By then, it was too late to get back to Taegu, so we four Taegu sisters stayed in the Gupo house with the four (Korean) sisters living there . . . yep, just me and seven Koreans. 9_9. And then we went home.
The Elders, meanwhile, had a full P-Day. Which should have been lot of fun, but wasn't because none of them could decide what to do with it, so they cleaned their apartments and ate at MacDonald's. HA.
So today is not actually P-Day. It's just e-mail and go day. We were going to go up to Palgongsan with the Tollets, but Sis. Tollet is sick so we're just going to sneak up to their apartment and decorate their door to wish Bro. Tollet a happy birthday, and drop off some yooja tea for Sis. Tollet.
We had Chuseok dinner with the Relief Society president and her husband, and also Sis. Li Mi Suk (who is out of the hospital!) and her son. There isn't actually a special 'Chuseok dinner' . . . the only specified food for the season is little balls of duck (the rice stuff) filled with this really good stuff that's like honey and sesame seeds and something else. I likes 'em. The members gave us a nice shampoo gift set (that's what's exchanged at Chuseok: gift sets of food and gift sets of bath products. I've seen people with them on the bus all week), so I'm set on the shampoo front for the duration.

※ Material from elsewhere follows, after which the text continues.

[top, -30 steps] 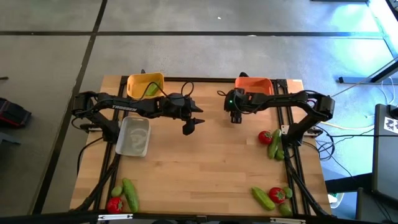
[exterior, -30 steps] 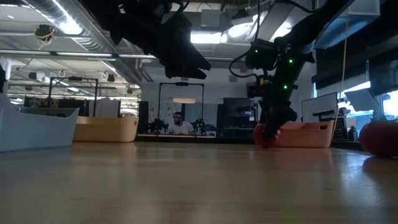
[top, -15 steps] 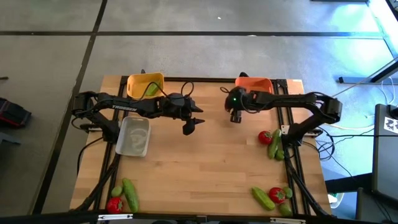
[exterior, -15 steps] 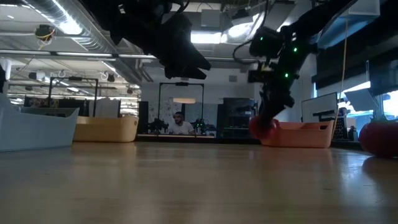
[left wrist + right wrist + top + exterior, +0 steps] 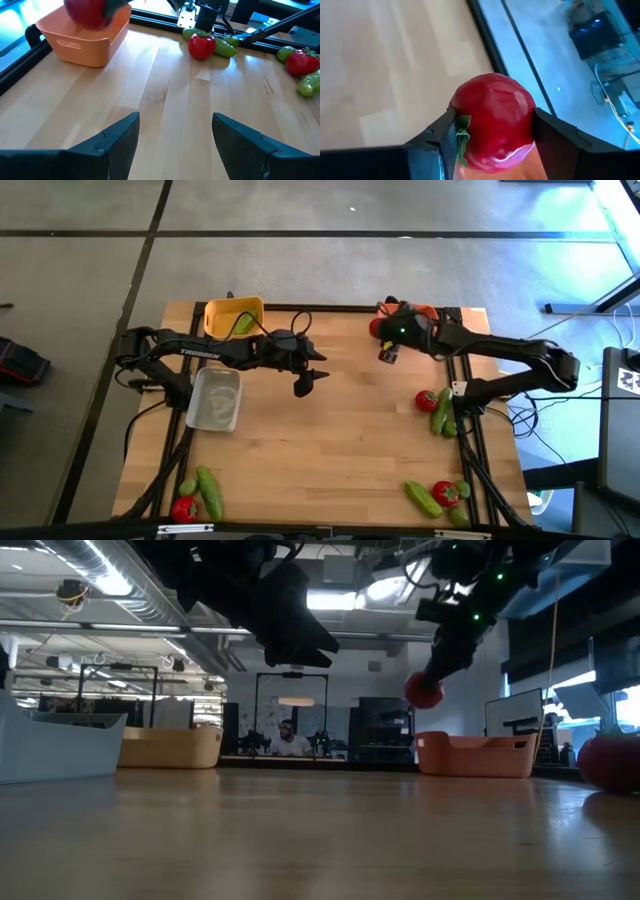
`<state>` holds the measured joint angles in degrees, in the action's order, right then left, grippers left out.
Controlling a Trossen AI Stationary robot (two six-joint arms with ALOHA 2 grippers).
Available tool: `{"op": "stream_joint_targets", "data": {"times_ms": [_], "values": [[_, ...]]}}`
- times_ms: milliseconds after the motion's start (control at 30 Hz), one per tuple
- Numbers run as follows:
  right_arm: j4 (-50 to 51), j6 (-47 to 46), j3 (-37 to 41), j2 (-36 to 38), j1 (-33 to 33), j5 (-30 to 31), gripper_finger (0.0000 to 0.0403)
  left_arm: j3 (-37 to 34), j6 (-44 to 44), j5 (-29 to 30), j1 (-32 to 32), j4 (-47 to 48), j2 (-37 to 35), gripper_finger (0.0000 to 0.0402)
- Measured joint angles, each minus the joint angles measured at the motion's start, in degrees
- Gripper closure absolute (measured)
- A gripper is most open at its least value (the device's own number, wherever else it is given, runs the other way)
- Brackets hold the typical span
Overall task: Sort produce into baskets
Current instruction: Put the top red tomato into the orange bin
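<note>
My right gripper (image 5: 380, 330) is shut on a round red piece with a green top (image 5: 492, 125). It holds the piece in the air beside the orange basket (image 5: 475, 755) at the table's far right, above rim height. The red piece also shows in the low view (image 5: 423, 692) and in the left wrist view (image 5: 85, 12). My left gripper (image 5: 310, 380) hangs open and empty over the middle of the table. The yellow basket (image 5: 233, 317) at the far left holds a green piece (image 5: 243, 324). The whitish tray (image 5: 215, 398) lies near it. My right gripper pinches the red piece by two opposite sides (image 5: 525, 115) between its two fingers (image 5: 437, 142). The green top (image 5: 462, 132) lies against one finger. The fingers slant down from above. The piece is lifted clear of the table, at the fingers' lower end.
A red piece (image 5: 426, 400) and green cucumbers (image 5: 441, 412) lie at the right edge. Further red and green pieces lie at the near right (image 5: 443, 494) and the near left (image 5: 195, 498). Bare wood lies between the arms.
My right gripper has lifted the red piece from the table beside the orange basket. It has risen and moved toward the table's far edge, to above the basket's rim. The arm has turned as it went.
</note>
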<state>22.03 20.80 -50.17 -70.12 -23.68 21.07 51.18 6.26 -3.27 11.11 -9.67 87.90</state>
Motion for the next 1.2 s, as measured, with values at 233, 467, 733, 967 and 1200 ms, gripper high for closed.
{"op": "stream_joint_targets", "data": {"times_ms": [233, 467, 733, 967, 1200], "values": [[1.04, -1.84, 0.0, 1.2, -8.51, -1.28, 0.0198, 0.0, -0.08, 0.05, 0.0, 0.0, 0.0, 0.0156], [1.47, -7.96, 0.0, -0.19, -17.13, -7.95, 0.0198, 0.0, -0.17, 0.11, 0.0, -0.02, 0.0, 0.0156], [1.8, -13.99, 0.0, -2.85, -21.76, -13.33, 0.0198, -0.02, -0.19, 0.11, 0.0, 0.0, 0.0, 0.0156], [1.44, -14.56, 0.0, -7.36, -22.25, -13.63, 0.0198, -0.02, 0.03, 0.11, -0.74, -0.17, 0.0, 0.0156], [-2.32, -14.56, 0.0, -12.66, -22.12, -13.13, 0.0198, -0.01, 0.3, 0.12, -1.14, -0.24, 0.0, 0.0156]]}}
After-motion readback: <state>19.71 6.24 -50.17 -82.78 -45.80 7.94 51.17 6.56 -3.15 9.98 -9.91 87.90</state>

Yesterday we had Sunday lunch with Sis Li Mi Suk, too. She made us absurd amounts of spaghetti, which I ate with shredded radish kimchi (I don't understand how we eat spaghetti without shredded radish kimchi. How do we manage that?) and had fun dressing up in the wigs she'd bought for when her hair starts to go from the chemo. If positive attitude=speedy recovery, this woman has it in the bag.
Anyway, that was the week. It sort of got out of rhythm, with the holiday, and not much work got done. But good times were had, and on we go.
I love you! Be good!
* yo: less than a futon but more than a sleeping bag.
**I sent RoseE a tiny knitted mousie stuffed with lavender petals to be in her photos and to remind her that we love her (it's the lavender and the knitting, I guess). Sister Matthews fell in love with it and asked for her own, since she and RoseE are not companions anymore. So I made one for her, too. That's the box that arrived.